SAN FRANCISCO, Feb 28 (Reuters) - GrubHub Seamless filed for an initial public offering on Friday as the largest online food delivery service seeks capital to extend its mobile and online network to more cities across the country and sustain growth.
The company, created by a merger of GrubHub and Seamless last August, processed some $1.3 billion of food orders in 2013 - still a fraction of the more than $60 billion that Americans spend on takeout from independent restaurants every year.
The company, which is backed by T Rowe Price among other private equity and fund investors, is aggressively expanding at the expense of profit.
Revenue jumped 67 percent to $137.1 million in 2013, while net profit slid to $6.75 million from $7.92 in 2012, and $15.21 million in 2011.
“Takeout enables them to grow their business without adding seating capacity or wait staff. Advertising for takeout, typically done through the distribution of menus to local households or advertisements in local publications, is often inefficient and requires upfront payment with no certainty of success,” the company argued in its filing.
However, the company warned that it was in the midst of merging GrubHub and Seamless operations, which may affect business. Other risk factors mentioned in its prospectus included the risk of litigation - for instance from food-borne illnesses - and reliance on its restaurants for everything from service quality to timely delivery.

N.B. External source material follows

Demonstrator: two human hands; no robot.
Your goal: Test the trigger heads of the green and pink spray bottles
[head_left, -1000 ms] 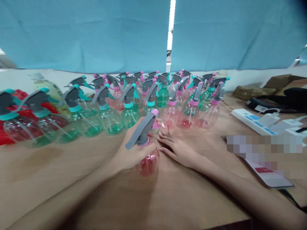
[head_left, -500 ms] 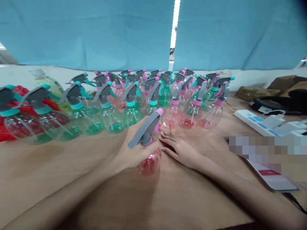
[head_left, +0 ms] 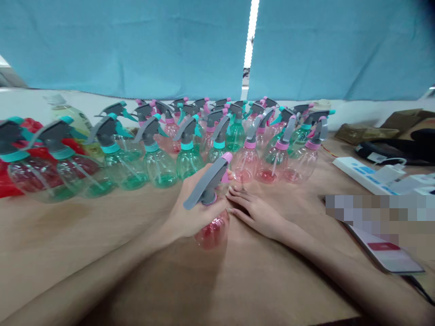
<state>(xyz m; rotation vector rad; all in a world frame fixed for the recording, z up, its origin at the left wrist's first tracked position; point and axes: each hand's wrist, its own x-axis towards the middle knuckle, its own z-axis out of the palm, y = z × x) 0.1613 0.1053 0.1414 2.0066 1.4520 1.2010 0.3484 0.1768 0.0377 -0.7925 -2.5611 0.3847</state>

On Friday, GrubHub Seamless filed to raise $100 million in an IPO, a figure decided upon for the calculation of registration fees.
The company is the latest consumer dotcom name to tap public markets in 2014. Others expected to try and go public this year include cloud storage provider DropBox and its more enterprise-focused rival Box.
GrubHub Seamless cited Euromonitor figures showing that Americans spent $204 billion at some 350,000 independent restaurants in 2012. U.S. customers spent approximately $67 billion on takeout at these independent restaurants that year, the company said in its IPO filing.
It counted about 28,800 restaurants and 3.4 million active users in its network as of Dec. 31, and processed 135,000 orders daily, on average, in 2013.
The company’s other backers include Benchmark Capital, Warburg Pincus and Goldman Sachs funds. Its IPO advisers are Citigroup, Morgan Stanley and Allen & Co.